Why consider therapy?
You are experiencing stress and tension, anxiety and depression, self-confidence issues, relationship turbulence, career confusion, or any other aspect of living that doesn’t feel right to you. You already have strengths that you’ve used before, that for whatever reason aren’t working right now. Perhaps this problem feels overwhelming and is making it difficult to access your past strengths.
How does change occur?
In a supportive and nonjudgmental environment, you will learn to clarify thoughts, use your strengths effectively and change behavior. You will learn to calm yourself down via meditative practice and reduce your fears over time.
Should I go to a psychiatrist instead?
Psychiatrists are medical doctors who specialize in understanding how medications for mood disorders interact with the body and other medications you may be taking. Some psychiatrists may provide occasional therapy but they primarily provide medication. Licensed Mental Health Counselors are Masters Level professionals. Often referred to as Psychotherapists, Mental Health Counselors specialize in understanding mental health but do not prescribe medication.
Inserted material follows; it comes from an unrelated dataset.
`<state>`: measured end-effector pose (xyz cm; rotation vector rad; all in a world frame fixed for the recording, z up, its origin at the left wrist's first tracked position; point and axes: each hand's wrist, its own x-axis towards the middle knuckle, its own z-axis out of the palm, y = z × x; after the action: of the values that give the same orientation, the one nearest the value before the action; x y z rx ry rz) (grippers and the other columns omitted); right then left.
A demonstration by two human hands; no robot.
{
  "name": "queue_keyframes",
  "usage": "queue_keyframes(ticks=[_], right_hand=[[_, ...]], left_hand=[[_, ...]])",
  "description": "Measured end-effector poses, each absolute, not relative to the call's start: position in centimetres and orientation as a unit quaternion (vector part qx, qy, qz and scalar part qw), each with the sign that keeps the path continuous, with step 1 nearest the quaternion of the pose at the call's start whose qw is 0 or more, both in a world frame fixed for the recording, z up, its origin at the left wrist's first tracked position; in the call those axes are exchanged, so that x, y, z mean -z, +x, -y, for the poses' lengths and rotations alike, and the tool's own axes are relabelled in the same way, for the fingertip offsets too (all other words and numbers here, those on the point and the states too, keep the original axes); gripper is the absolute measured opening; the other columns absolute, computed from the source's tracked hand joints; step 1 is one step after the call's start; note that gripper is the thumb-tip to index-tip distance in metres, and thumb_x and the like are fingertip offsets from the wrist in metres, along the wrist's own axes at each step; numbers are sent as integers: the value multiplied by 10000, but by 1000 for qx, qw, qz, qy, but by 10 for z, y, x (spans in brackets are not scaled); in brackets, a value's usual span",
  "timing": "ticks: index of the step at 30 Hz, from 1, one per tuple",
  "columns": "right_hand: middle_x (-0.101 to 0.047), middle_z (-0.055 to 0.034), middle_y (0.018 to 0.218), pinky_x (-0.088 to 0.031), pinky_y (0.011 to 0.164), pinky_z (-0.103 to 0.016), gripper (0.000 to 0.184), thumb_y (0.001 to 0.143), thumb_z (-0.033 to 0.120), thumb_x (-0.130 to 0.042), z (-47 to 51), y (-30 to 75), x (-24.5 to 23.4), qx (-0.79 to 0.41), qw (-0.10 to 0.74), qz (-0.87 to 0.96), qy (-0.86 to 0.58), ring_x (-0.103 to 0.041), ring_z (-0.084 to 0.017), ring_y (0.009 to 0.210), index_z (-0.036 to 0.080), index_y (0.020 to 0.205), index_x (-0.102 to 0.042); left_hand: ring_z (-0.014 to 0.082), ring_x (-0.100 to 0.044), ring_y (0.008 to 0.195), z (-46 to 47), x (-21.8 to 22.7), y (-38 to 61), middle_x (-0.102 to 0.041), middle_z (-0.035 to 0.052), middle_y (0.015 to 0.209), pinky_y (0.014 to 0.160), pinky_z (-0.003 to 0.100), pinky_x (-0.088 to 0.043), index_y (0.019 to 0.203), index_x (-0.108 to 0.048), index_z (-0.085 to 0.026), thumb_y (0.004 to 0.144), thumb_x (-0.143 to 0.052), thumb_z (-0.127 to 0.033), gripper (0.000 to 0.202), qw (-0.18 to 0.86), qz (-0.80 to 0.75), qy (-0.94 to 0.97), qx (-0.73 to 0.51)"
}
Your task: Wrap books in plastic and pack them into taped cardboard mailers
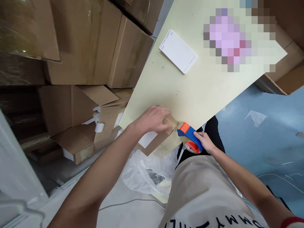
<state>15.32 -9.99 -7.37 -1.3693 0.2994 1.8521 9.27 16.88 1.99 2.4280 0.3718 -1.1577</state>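
Observation:
My left hand (156, 117) is closed over a small brown cardboard box (158, 139) at the near end of the table, its fingers curled over the top. On one side the box carries a white label (147, 139). Wrapped around the handle of a blue and orange tape dispenser (193, 136) is my right hand (206, 142), just right of the box. The dispenser's head touches or nearly touches the box's right end, where tan packing tape (171, 122) shows. Part of the box is hidden beneath my left hand.
A stack of white cards or papers (178, 52) lies farther up the pale table (201, 85), near a blurred pink item (226, 38). Large cartons (80, 41) are piled left, with an open carton (78, 110) below. A clear plastic bag (140, 171) hangs under the table's end.

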Motion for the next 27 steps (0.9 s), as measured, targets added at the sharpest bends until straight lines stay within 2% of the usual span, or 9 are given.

Why not just take medication?
Medication treats symptoms, and in some cases might be a helpful compliment to counseling, in the short term. Long-term solutions cannot be achieved through medication alone. Consult with your primary care physician or psychiatrist, and they will most likely agree that an integrative approach to wellness leads to the best results.
Why not just confide in my best friend or family?
Friends and family are often important and well-intentioned parts of your support system. However, a mental health professional can help you approach your situation in a new way, teach you new skills, offer different perspectives, listen to you without judgment, bias or expectations, and help you listen to yourself. Furthermore, therapy is completely confidential.
What about confidentiality?
Law protects the relationship between therapist and client, and information cannot be disclosed without your written consent. It is an important component of our therapeutic relationship and designed to ensure safe and open communication in a judgment free environment. The only exceptions are if and when there is suspected child abuse/neglect or when a client threatens harm to self or others, in which case every effort is made to ensure the safety of those affected as required by law.
Once we have made our first appointment. What happens next?
All I need is your email address and phone number. I will send an email from my secure client portal giving you access via a login and password. Once you are logged into the portal, you will be asked to review and sign documents detailing the practice and privacy policies, and informed consent for treatment. You will also be asked to complete some demographic information and a brief questionnaire about what you are experiencing. All of this should take less than 15 minutes. The client portal is a safe and secure way for us to manage your private information, send appointment reminders and share documentation. You can access the portal at any time via this website. It is easy to use, safe and paperless!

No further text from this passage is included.